Excerpted records >>
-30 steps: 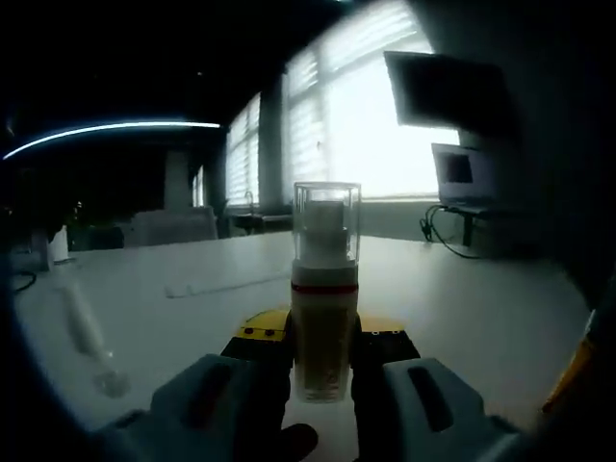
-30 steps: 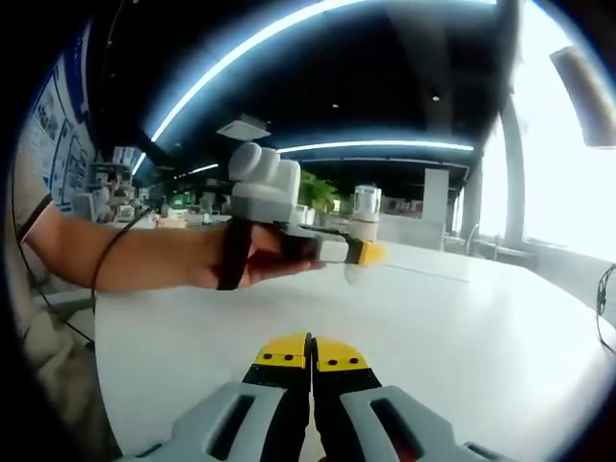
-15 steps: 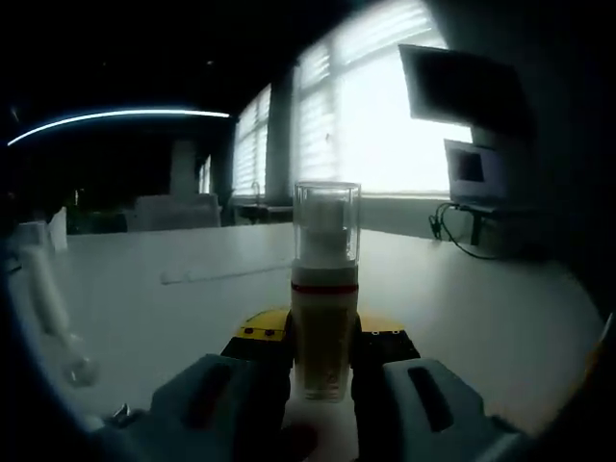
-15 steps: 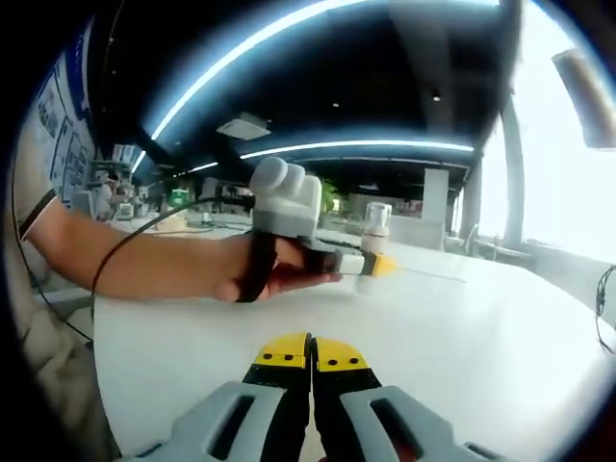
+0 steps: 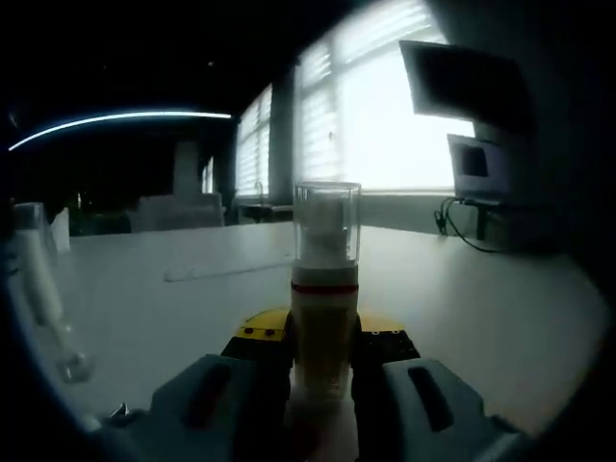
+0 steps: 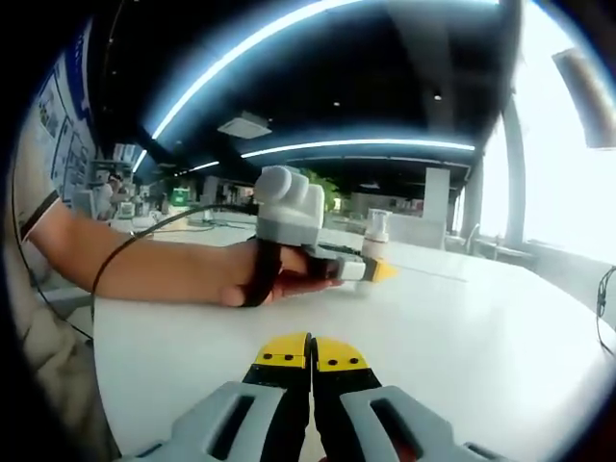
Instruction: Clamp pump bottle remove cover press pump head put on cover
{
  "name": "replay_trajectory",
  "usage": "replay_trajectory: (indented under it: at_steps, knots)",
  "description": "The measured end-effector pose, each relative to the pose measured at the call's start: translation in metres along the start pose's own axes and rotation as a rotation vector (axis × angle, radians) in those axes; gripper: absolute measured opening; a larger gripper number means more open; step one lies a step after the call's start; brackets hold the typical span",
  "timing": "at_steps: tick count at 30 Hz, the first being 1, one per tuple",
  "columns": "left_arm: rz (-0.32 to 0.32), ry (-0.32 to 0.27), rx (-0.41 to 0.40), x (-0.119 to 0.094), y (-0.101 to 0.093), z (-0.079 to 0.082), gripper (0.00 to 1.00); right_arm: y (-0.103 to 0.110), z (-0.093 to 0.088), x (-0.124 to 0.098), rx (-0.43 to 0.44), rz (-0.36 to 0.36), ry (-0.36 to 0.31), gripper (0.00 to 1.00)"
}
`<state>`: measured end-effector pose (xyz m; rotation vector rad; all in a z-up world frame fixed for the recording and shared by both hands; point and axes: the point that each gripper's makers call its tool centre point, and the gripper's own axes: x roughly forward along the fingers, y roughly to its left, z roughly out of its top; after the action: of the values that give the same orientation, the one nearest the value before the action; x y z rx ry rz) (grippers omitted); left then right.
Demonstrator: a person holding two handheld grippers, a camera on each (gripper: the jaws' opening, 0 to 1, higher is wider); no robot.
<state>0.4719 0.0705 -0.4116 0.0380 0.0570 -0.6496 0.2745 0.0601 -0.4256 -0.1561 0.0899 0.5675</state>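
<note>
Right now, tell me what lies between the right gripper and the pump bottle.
In the right gripper view, bare white table runs from the shut right gripper to the pump bottle, which the left gripper clamps. Nothing stands on that stretch.

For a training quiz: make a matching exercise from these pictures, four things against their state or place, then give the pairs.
Column one:
1. pump bottle
2. clear cover
3. right gripper
4. band on the bottle

Column two:
A. shut, holding nothing
B. red
C. clamped upright by the left gripper
D. on top of the bottle, over the pump head

Pairs: 1-C, 2-D, 3-A, 4-B
</note>
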Motion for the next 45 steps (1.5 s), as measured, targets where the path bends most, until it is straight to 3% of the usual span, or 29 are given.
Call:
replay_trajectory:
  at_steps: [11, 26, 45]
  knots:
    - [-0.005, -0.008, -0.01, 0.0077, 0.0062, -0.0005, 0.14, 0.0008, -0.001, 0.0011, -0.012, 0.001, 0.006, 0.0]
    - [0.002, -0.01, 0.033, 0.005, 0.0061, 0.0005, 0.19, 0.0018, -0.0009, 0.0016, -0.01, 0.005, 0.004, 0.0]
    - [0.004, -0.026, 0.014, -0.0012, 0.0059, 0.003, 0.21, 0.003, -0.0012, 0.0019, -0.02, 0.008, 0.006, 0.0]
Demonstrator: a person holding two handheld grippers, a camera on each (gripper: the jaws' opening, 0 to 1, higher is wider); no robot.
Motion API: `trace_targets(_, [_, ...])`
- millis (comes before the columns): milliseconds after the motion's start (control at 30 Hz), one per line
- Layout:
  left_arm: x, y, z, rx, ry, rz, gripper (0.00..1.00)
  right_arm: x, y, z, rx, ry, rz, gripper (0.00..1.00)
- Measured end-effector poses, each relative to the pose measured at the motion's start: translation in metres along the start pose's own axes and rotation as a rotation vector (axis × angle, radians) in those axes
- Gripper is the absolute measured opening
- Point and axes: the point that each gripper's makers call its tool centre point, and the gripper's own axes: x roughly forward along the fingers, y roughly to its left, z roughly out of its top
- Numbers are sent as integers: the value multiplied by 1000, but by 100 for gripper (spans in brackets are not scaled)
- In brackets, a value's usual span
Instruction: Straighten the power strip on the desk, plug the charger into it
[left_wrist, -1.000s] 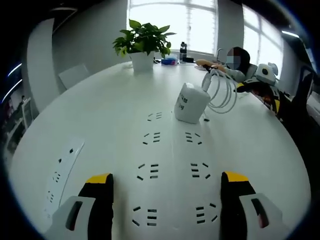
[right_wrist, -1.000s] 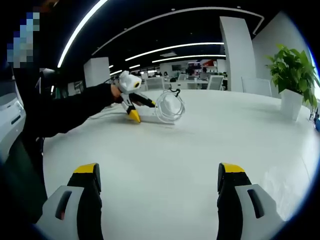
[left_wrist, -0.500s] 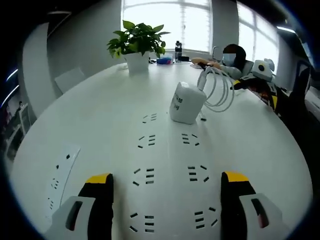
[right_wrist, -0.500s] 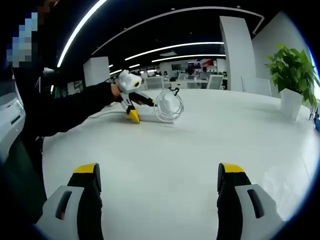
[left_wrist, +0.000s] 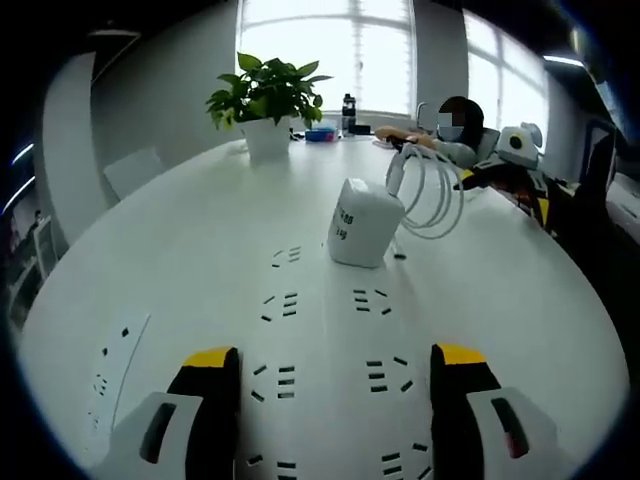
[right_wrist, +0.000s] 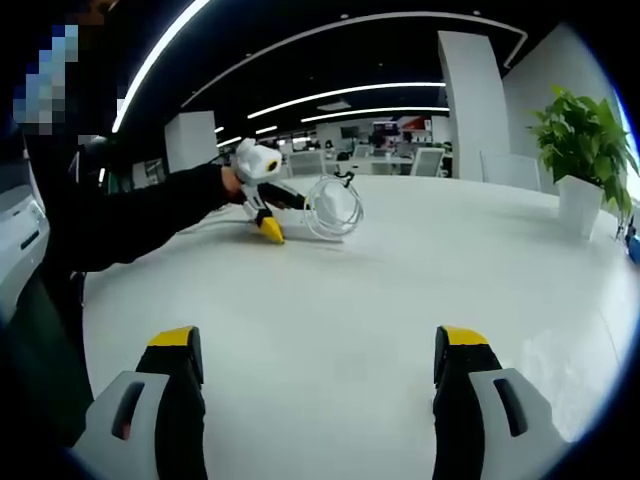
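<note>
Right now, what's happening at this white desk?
A person holds a hand-held gripper in each hand above the white desk. The left hand-held gripper is open over the power strip, whose socket rows run toward the white charger and its coiled cable. The charger stands on the strip's far end, not visibly plugged in. The right hand-held gripper is open over bare desk, holding nothing.

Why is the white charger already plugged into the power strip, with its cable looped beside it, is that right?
Not quite. In the left gripper view the white charger stands on the desk beyond the power strip sockets, not plugged in. Its cable does loop beside it.
</note>
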Motion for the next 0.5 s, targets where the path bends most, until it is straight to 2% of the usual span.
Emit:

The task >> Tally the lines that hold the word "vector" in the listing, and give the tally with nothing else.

Task answer >> 3